**Description of the task:** Each line of the entries, from the first to the line containing "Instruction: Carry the", is to be transcribed exactly as it stands; include no other lines.

**Given records:**
§ §
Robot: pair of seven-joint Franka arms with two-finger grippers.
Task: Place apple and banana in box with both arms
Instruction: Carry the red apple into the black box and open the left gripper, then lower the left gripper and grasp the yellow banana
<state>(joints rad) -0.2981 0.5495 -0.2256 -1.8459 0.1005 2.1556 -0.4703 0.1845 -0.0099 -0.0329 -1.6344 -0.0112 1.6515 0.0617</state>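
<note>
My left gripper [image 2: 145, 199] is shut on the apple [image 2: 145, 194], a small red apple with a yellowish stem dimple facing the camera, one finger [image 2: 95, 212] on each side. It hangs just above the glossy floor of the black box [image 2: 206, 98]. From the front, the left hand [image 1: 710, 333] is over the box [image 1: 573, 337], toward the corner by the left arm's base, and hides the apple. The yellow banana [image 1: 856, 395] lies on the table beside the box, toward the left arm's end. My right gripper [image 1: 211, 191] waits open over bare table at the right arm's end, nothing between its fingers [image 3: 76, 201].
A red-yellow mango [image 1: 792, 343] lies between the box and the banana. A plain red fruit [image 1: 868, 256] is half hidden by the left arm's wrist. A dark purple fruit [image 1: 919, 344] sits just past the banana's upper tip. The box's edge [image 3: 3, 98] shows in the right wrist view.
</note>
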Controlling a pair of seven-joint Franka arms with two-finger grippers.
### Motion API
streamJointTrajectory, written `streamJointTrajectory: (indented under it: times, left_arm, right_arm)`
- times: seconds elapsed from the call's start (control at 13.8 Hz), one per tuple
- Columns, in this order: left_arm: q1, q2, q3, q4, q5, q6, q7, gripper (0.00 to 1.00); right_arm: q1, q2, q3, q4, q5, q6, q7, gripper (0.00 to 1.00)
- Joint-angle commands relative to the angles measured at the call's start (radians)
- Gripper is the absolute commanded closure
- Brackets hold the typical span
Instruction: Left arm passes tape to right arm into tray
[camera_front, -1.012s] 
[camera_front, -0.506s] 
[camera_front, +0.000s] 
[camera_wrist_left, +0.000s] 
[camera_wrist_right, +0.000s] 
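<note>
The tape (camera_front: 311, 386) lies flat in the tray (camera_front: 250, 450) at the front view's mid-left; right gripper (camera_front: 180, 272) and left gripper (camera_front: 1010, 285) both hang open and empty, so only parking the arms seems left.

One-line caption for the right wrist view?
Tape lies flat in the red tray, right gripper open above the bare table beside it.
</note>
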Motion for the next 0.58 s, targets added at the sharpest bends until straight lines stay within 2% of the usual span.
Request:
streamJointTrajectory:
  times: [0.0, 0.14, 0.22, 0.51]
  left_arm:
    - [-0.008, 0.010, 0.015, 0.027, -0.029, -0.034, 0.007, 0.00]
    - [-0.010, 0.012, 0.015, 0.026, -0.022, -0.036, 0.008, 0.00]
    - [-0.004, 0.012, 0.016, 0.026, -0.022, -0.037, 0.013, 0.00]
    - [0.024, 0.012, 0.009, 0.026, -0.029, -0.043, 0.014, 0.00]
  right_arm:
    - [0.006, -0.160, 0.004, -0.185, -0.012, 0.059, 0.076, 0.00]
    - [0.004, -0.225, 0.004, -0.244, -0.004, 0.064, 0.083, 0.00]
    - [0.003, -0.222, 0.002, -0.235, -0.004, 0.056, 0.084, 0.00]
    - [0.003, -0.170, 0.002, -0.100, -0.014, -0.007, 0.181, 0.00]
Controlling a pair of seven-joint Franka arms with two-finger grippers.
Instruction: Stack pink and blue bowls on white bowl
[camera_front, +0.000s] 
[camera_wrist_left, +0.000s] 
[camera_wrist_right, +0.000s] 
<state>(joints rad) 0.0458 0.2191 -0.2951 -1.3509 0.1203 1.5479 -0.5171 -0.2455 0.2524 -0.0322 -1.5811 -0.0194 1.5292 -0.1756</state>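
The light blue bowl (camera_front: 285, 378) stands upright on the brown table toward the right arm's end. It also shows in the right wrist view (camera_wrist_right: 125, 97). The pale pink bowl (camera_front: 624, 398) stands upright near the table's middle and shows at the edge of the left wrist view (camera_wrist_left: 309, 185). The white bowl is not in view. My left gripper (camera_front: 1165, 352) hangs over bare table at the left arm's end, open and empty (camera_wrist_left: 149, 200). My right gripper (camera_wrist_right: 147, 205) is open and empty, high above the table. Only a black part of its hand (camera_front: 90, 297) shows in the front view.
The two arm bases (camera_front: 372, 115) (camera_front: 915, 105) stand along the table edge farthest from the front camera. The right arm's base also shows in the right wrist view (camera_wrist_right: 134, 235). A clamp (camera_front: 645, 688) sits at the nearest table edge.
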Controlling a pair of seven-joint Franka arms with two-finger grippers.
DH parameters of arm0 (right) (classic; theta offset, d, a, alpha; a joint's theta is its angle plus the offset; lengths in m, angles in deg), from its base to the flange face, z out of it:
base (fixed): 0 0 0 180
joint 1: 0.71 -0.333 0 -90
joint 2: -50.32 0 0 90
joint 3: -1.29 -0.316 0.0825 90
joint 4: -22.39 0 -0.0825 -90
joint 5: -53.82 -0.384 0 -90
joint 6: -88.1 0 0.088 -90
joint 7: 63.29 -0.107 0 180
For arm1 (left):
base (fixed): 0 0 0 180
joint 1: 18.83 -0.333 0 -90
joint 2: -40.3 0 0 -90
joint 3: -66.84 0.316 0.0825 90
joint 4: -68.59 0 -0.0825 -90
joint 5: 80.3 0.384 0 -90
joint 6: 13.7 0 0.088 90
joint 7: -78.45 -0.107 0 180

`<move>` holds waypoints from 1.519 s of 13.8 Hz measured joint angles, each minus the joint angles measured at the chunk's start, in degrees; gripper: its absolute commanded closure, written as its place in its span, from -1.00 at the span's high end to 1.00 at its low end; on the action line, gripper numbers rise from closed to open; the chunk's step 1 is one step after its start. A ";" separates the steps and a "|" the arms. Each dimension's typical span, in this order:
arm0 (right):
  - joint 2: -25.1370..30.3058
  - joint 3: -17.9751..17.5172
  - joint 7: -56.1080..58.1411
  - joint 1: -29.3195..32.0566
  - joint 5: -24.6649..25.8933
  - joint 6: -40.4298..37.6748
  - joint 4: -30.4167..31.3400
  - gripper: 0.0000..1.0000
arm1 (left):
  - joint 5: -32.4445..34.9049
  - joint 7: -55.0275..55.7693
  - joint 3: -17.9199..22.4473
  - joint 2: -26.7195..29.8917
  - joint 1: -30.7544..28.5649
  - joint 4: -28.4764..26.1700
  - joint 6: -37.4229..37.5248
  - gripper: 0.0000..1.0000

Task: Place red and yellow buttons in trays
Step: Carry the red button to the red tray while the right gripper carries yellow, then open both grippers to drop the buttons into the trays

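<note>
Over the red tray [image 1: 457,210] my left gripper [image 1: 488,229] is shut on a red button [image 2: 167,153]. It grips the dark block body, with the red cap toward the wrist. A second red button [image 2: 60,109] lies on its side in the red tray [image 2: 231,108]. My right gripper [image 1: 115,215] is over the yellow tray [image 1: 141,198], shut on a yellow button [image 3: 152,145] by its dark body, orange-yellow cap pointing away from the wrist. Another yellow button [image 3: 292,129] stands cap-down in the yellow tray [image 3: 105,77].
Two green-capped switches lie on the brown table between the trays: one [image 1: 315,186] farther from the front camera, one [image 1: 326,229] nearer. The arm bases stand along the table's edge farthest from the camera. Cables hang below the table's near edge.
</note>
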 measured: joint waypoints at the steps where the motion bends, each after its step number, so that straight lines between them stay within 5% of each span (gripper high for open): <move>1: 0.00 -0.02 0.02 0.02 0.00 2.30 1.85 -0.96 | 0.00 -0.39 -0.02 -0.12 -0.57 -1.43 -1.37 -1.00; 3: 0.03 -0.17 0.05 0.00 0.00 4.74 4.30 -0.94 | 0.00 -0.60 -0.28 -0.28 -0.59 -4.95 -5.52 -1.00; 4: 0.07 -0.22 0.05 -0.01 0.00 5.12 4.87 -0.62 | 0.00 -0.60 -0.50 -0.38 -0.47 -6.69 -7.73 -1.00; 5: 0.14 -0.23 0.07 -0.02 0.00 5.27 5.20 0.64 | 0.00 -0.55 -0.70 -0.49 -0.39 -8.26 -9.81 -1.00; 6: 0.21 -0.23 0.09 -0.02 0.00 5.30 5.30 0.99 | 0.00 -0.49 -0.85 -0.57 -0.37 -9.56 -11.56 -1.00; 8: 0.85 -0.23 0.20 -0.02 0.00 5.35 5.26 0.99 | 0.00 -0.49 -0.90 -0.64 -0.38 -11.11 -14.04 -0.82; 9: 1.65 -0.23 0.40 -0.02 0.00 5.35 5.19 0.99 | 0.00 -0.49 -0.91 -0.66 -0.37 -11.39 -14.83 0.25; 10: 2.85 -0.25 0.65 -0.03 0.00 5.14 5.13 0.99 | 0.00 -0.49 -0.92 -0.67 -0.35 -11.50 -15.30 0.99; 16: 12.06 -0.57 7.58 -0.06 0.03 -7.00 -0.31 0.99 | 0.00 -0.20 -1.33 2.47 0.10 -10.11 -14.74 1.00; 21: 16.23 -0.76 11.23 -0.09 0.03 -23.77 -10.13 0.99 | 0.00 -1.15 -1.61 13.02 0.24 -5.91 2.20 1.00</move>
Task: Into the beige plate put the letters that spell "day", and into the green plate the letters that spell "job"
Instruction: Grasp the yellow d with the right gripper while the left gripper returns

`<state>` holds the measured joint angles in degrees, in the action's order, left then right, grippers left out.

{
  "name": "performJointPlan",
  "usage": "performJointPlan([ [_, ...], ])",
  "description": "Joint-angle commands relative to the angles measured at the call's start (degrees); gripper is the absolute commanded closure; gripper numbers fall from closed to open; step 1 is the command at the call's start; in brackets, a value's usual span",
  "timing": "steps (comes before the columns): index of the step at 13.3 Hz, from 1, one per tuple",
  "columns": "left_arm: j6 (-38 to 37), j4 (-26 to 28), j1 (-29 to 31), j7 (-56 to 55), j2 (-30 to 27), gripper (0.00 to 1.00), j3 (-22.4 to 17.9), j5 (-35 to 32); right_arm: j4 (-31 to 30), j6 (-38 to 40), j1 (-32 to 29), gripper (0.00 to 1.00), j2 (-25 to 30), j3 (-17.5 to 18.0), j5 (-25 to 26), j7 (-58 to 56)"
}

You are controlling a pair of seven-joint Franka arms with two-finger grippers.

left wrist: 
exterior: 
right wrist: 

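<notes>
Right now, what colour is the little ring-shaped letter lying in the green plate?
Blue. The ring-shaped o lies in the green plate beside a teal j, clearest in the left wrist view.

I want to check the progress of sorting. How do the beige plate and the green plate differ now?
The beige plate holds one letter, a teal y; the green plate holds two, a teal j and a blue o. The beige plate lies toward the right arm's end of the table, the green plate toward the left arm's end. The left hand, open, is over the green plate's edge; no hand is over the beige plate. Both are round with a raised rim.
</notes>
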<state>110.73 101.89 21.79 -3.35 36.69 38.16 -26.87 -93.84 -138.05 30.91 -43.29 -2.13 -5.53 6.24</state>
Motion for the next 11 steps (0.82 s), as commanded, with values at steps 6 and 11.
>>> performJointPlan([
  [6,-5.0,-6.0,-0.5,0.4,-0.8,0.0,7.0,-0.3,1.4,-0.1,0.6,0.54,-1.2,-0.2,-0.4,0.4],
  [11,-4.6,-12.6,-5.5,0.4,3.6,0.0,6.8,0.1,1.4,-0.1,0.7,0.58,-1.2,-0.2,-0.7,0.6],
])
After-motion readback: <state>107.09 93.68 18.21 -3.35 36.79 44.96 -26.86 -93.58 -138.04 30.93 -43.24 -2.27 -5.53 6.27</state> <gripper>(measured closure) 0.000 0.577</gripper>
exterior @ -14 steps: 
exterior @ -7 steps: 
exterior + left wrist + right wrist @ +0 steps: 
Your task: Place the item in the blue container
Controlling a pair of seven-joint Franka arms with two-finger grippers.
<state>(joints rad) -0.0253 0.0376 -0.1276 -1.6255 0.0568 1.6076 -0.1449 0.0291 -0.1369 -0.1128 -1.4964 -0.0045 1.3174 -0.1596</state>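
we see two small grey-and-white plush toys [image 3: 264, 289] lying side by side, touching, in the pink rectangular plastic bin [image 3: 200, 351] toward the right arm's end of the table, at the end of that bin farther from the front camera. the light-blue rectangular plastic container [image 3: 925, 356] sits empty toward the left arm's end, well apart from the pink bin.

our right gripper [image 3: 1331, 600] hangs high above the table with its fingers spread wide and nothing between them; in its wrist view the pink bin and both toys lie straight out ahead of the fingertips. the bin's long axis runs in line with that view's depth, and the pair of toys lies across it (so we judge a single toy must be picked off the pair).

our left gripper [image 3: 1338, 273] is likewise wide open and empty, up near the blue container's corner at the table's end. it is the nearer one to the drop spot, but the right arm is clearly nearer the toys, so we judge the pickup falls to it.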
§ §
**Task answer:**
Robot: pair of seven-joint Franka arms with two-finger grippers.
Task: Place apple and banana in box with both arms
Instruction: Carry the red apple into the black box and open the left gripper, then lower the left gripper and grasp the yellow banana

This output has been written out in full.